BabyGirl picked up a bowl of chips the other day, and realised it was empty.
“Oh, bugger. All the chips are gone” she mumbled.
And then the dog ran through the room. “F*** it, dog, you nearly spilled my drink!”
I don’t swear in front of my children. I certainly don’t say it enough for them to pick it up.
It must be their dad.
Or their preschool.
Oh! Maybe it’s the neighbour.
It’s everyone but me, that’s for damn sure.
Goddammit, it’s occurred to me that maybe I say f***ing swearwords more than I bloody realise. Bugger it.
Swearing doesn’t have the stigma it used to, that’s for sure. I distinctly remember my sister telling me, when she was 13 and I was 11, that when I got to high school, I would learn that dick isn’t even a swear word. When she said it, I gasped, whispered, “don’t let mum hear you say that word!” and looked around furiously for mum to appear at the door in a way that Mums tend to do (it’s a sixth sense, you just know when your kids are misbehaving). My uber cool, 13 year old sister rolled her eyes at me. Children.

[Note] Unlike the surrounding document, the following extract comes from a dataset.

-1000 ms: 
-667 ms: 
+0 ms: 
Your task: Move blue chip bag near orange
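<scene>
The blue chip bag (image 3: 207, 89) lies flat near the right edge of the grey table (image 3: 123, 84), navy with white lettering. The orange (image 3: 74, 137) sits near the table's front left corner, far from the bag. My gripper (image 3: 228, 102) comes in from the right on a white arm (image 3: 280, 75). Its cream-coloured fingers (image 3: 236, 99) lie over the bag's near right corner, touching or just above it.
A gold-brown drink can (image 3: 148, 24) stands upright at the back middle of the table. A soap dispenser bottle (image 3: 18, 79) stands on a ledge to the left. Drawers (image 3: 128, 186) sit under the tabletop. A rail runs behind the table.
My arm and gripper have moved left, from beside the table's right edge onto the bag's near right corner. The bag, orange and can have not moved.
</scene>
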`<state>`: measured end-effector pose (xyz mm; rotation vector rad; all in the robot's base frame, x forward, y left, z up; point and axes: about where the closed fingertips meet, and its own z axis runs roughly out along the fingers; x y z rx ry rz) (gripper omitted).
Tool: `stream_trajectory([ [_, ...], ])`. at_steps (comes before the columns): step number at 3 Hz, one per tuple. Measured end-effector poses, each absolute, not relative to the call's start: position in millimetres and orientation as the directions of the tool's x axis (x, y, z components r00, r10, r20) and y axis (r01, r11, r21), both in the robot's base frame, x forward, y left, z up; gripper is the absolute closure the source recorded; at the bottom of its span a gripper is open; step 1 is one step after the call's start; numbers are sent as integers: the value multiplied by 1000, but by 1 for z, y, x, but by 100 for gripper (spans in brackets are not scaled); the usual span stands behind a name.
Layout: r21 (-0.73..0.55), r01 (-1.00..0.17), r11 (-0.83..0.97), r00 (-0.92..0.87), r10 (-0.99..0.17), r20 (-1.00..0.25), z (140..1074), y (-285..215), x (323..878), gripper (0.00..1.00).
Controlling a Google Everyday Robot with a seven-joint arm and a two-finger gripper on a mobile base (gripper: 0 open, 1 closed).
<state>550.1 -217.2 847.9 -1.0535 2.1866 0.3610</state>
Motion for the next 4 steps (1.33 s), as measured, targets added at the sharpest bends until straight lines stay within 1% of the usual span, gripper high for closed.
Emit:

And then I went to high school and, well, I’ll be damned. Dick wasn’t a swear word.
And today, I say the occasional “shit” or “feck” in front of my mum, and she doesn’t seem too phased by it.
But that’s enough about me – back to my darling children.
I don’t know who taught them to swear, but shit, when I find that person, I will give them the Mum Glare to end all Mum Glares.
Because it’s not me, that’s for f***ing certain.